Without any of its pictures, the listing below should be output exactly.

=== EXERCISE DATA ===

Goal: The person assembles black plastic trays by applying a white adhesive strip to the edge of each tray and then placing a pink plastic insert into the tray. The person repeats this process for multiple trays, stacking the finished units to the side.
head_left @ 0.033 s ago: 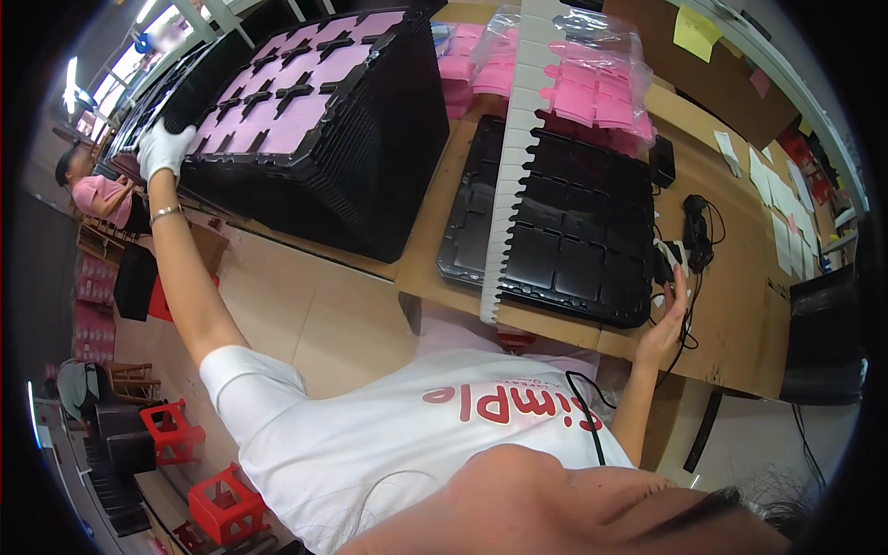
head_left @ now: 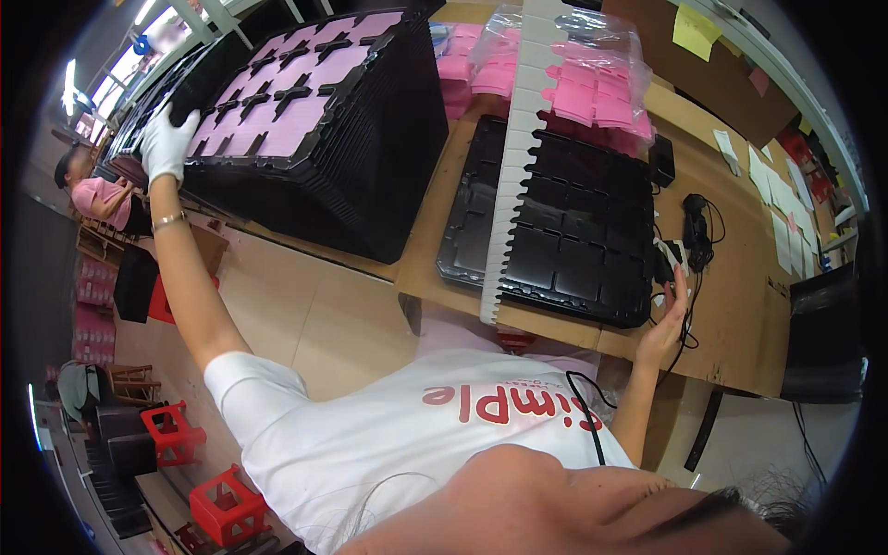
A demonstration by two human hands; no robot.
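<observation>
My left hand (head_left: 166, 148), in a white glove, reaches out to the far left with thumb and fingers apart. It is at the left edge of a tall stack of black plastic trays (head_left: 370, 176), beside another group of black trays (head_left: 190, 79). Pink sheets (head_left: 305, 92) with black cross-shaped dividers top the tall stack. My bare right hand (head_left: 671, 314) is open, fingers stretched, by the right edge of a black compartment tray (head_left: 583, 222) on the table. A long white toothed strip (head_left: 518, 157) lies across that tray. A small black-and-white item (head_left: 668, 259) sits near my right fingertips.
Pink notched pieces in clear plastic (head_left: 601, 83) lie behind the tray. Black cables (head_left: 698, 231) and papers (head_left: 777, 199) are on the brown tabletop (head_left: 740, 305). Red stools (head_left: 227, 504) stand at lower left. A person in pink (head_left: 102, 199) sits at far left.
My left hand has shifted slightly at the tray edge, its thumb and fingers now stretched farther up and apart. My right hand and the trays look unchanged.
</observation>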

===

» **RESULT FOR THIS TASK**:
Goal: The person assembles black plastic trays by applying a white adhesive strip to the edge of each tray and then placing a pink plastic insert into the tray. The person repeats this process for multiple trays, stacking the finished units to the side.
head_left @ 0.033 s ago: 
head_left @ now: 
A demonstration by two human hands; no robot.
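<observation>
My left hand (head_left: 166, 148), in a white glove, reaches out to the far left with thumb and fingers apart. It is at the left edge of a tall stack of black plastic trays (head_left: 370, 176), beside another group of black trays (head_left: 190, 79). Pink sheets (head_left: 305, 92) with black cross-shaped dividers top the tall stack. My bare right hand (head_left: 671, 314) is open, fingers stretched, by the right edge of a black compartment tray (head_left: 583, 222) on the table. A long white toothed strip (head_left: 518, 157) lies across that tray. A small black-and-white item (head_left: 668, 259) sits near my right fingertips.
Pink notched pieces in clear plastic (head_left: 601, 83) lie behind the tray. Black cables (head_left: 698, 231) and papers (head_left: 777, 199) are on the brown tabletop (head_left: 740, 305). Red stools (head_left: 227, 504) stand at lower left. A person in pink (head_left: 102, 199) sits at far left.
My left hand has shifted slightly at the tray edge, its thumb and fingers now stretched farther up and apart. My right hand and the trays look unchanged.
</observation>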

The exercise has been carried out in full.